将大、文先輩、レンが、目に見えて驚きの表情を見せる。
残りの三人は極めて落ち着き払っていた。
「お父さんだって、お母さんだって、叶だって……いつだって僕の大切な人達は僕を置いていく……! 詩織だって、死にかけた!」
神様、あなたがもし居るのなら――
「叶が死んだのは僕のせいだし、詩織が危ない目に遭ったのだって、シェマグリグを引き入れた僕の責任だ! これ以上、自分のせいで誰かを死なせたくなんかないんだよ……!」
これ以上、僕を苦しめないでくれ……。
「嫌われてもいい! 僕の知らないところで幸せに暮らしてればれでいい! 十分だ! お前らが生きてさえいてくれれば、僕はそれで満足なんだよ!」
一気呵成に、独白した。
不意に視界が曇る。
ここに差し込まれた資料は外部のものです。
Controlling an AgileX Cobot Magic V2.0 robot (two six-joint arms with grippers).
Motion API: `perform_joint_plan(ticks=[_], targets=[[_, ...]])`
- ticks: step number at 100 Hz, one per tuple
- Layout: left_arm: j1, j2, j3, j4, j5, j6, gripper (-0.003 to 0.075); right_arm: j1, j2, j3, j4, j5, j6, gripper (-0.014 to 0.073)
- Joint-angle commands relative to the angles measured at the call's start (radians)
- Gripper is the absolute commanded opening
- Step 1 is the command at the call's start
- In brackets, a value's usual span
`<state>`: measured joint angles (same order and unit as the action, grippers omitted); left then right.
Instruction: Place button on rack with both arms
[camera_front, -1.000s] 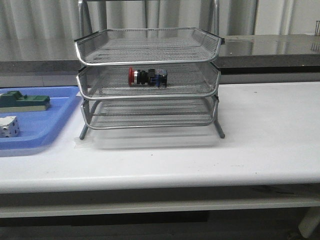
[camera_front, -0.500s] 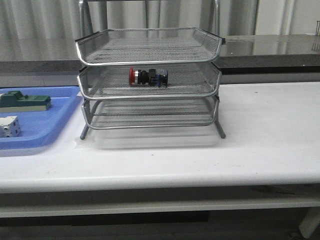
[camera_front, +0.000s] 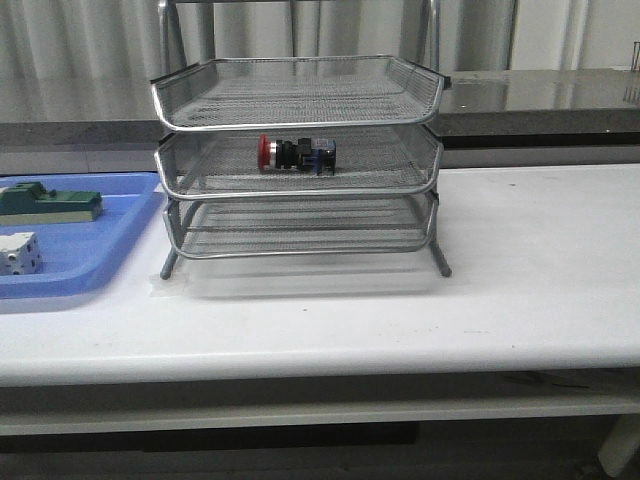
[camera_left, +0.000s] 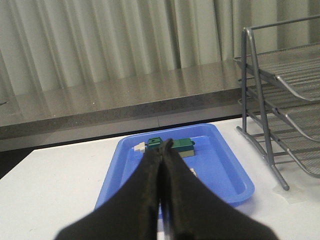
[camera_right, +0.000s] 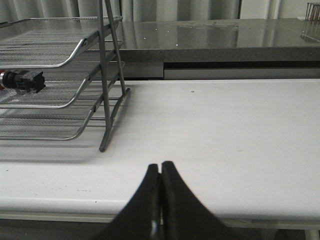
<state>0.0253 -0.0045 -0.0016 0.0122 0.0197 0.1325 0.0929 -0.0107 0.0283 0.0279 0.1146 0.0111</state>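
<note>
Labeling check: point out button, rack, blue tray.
button (camera_front: 297, 154), front view, black-and-silver body.
rack (camera_front: 300, 122), front view, top tier's front rim.
blue tray (camera_left: 220, 159), left wrist view, bare floor.

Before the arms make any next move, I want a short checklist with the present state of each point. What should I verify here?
1. Button lies on the rack's middle tier: ok.
2. Button is free of both grippers: ok, nothing touches it.
3. Left gripper is shut and holds nothing: ok.
4. Right gripper is shut and holds nothing: ok.
5. Both arms are clear of the rack: ok, neither shows in the front view.
6. Green block and white cube lie in the blue tray: ok.
</note>
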Motion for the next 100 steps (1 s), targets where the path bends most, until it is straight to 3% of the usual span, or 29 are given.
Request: perform_joint_plan(ticks=[1,100], targets=[[0.004,-0.031,0.055,0.001,-0.065,-0.014,-0.0021,-0.005,-0.019,-0.020,-0.010,-0.083,-0.001,-0.0060],[0.004,-0.031,0.055,-0.012,-0.065,-0.014,-0.0021,-0.005,-0.019,-0.020,-0.010,-0.080,-0.001,-0.0060]])
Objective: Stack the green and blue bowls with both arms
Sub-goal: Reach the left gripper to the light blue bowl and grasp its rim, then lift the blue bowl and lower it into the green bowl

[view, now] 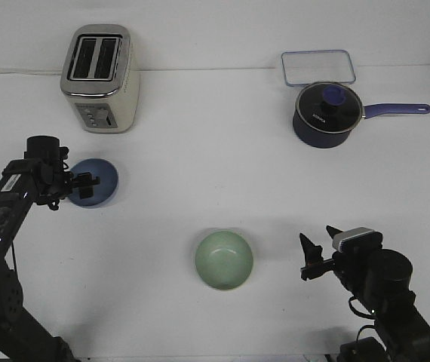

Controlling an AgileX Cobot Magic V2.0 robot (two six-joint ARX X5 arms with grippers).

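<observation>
At far left, left gripper (87, 185) over blue bowl (96, 182); finger state cannot be told. Toaster (99, 78) behind. Centre front: green bowl (224, 259), upright, untouched. At right: right gripper (318, 250), fingers spread, empty. Saucepan (328, 115) at back right.

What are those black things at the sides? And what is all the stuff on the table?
Those are two robot arms. The picture is taken from a camera that looks forward over the white table, the way the robot faces. Each arm ends in a gripper, like a pinching hand. The left gripper is over the blue bowl; whether it grips the bowl is hard to tell. The right gripper is open and holds nothing. A green bowl sits between them. Farther back stand a toaster, a dark pot with a lid, and a clear box.
</observation>
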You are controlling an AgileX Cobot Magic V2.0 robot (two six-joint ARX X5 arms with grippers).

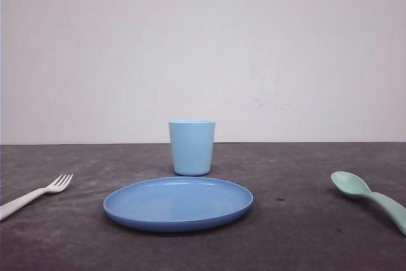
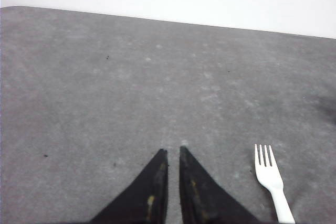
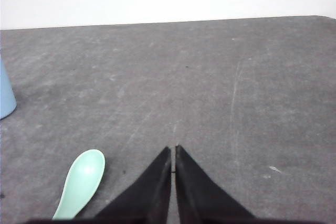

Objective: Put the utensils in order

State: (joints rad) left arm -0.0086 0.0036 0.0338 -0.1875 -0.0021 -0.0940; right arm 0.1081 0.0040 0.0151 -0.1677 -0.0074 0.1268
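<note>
At nine o'clock of the plate (image 1: 133,211), the fork (image 1: 38,193) lies flat; both grippers (image 2: 173,153) (image 3: 172,150), seemingly pressed together, could skid over it.

centre: round blue plastic plate (image 1: 177,204) and light blue plastic cup (image 1: 191,148) just behind it are blocking the middle | sides: bare grey worktop (image 1: 298,233) is lying open between plate and each outer utensil | rear: open beside cup
</note>
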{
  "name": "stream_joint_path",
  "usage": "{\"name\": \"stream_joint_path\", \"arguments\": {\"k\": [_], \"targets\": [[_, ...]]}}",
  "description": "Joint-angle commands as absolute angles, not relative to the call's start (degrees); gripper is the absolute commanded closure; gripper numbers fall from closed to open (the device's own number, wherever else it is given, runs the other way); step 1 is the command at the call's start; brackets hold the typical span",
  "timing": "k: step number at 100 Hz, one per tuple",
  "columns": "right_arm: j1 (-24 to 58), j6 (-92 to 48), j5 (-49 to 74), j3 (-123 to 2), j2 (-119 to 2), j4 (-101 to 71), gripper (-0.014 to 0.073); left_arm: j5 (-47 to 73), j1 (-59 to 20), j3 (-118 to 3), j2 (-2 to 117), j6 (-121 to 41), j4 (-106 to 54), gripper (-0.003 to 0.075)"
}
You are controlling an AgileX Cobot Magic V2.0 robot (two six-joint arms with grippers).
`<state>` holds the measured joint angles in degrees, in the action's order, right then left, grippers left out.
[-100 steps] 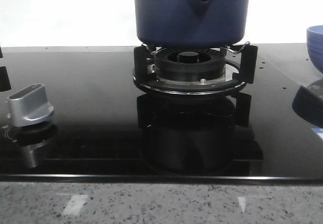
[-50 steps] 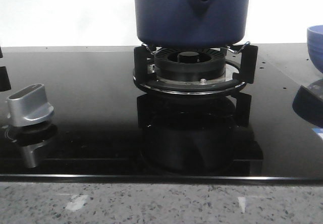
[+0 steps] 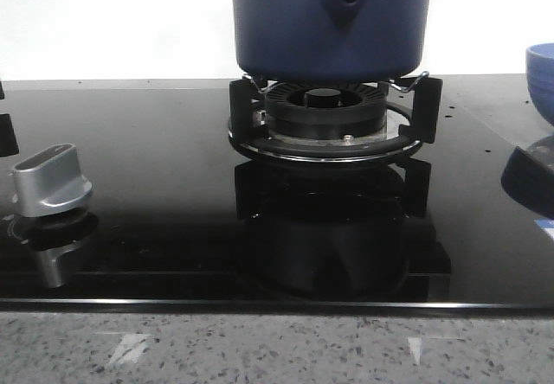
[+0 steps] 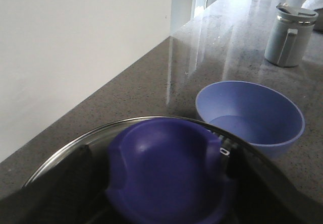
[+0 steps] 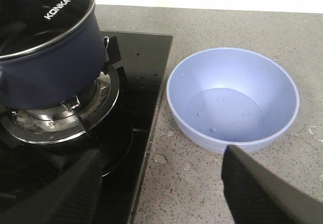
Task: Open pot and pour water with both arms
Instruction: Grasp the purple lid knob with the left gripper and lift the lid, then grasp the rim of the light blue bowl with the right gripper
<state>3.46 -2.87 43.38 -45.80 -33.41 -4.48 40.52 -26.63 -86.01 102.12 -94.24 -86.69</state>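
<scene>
The dark navy pot point(image 3: 329, 21) stands on the burner grate point(image 3: 333, 120); it also shows in the right wrist view point(image 5: 50, 67) with its glass lid point(image 5: 45, 17) on. In the left wrist view my left gripper point(image 4: 161, 183) straddles the lid's blue knob point(image 4: 166, 158), one finger on each side. The far finger touches the knob and a narrow dark gap shows at the other. My right gripper point(image 5: 161, 193) is open and empty above the counter, between the hob and the light blue bowl point(image 5: 232, 103). No arm shows in the front view.
The black glass hob point(image 3: 147, 142) carries a silver control knob point(image 3: 52, 181) at the front left. The bowl point(image 3: 541, 77) sits on the speckled counter right of the hob. A grey lidded jug point(image 4: 290, 35) stands farther along the counter. A white wall runs behind.
The pot has shifted very slightly to the right on the grate. Nothing else has visibly moved.
</scene>
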Motion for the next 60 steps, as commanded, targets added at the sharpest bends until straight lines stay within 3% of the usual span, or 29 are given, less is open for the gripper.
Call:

目に涙が溜まっているのが、自分でもわかった。
ここまで感情的に本心を吐露することになるとは、自分ですら思っていなかった。
「じゃあ章君が死んだら私達はどうなるの!?」
食ってかかってきたのは、文先輩だった。
その強い語気に、思わず一瞬怯む。
「だっ、だから嫌われたかったんだよ! お前らが僕のことを嫌いになってくれれば、後腐れ無いだろ!?」
「どうしてそんな悲しいこと言うの!?」
「……っ!」
気付くと文先輩も、顔をくしゃくしゃにしていた。
将大は俯いたままで、リリスとテレサさん、レシムさんは僕らの様子を見届けている。
レンは相変わらず鋭い視線を僕に向けていた。
「章君のことを嫌いになって、真実を知らないまま、生きていく事が本当に幸せなの!? 違うでしょ!?」
レンが静かに頷く。
「私達だって自分達のせいで章君に死んで欲しくなんかないわよ! 章君がどれだけ苦しんだか、私達には到底理解出来ないのかもしれない! それでも! 私達はあなたの仲間で居たいの! あなたの為に死んだとしてもそれで満足なの! あなたと同じ! なのになんで分かってくれないの……?」
文先輩がとうとう目を覆った。レンは優しい顔をしながらその肩を摩る。
彼女の話を聞いて、僕も涙が止まらない。
「アッキーだけに、無理なんかさせるかよ。なんで信用してくれないんだよ! そもそもそんな簡単に死ぬつもり、俺には無ぇよ。きっと文さんだってそうだ。仮に死ぬとしても、俺達はもう運命共同体だろ? 一緒に戦って、そんでもって死ぬ時は仲良く墓の中だ。それでいいじゃねえか。……こんな悲しいこと、二度とすんな。それと、女一人泣かせたことは、責任取れ」
口角を上げて、彼は僕に笑いかけた。だが目は笑っていない。
そして、背後で溜息を付く人物が一人。
「やらない善よりやる偽善、なんて言うけど、この場合やらない善の方が良かったかもしれないわね」
言い得て妙な台詞を吐くと、彼女は肩を竦めた。
すると、テレサさんが近付いてくる。
「アキラ……」
テレサさんは僕の肩に手を置き、続ける。
「良い仲間を、持ちましたね……」
彼女の言葉を皮切りに、僕はその場で泣き崩れた。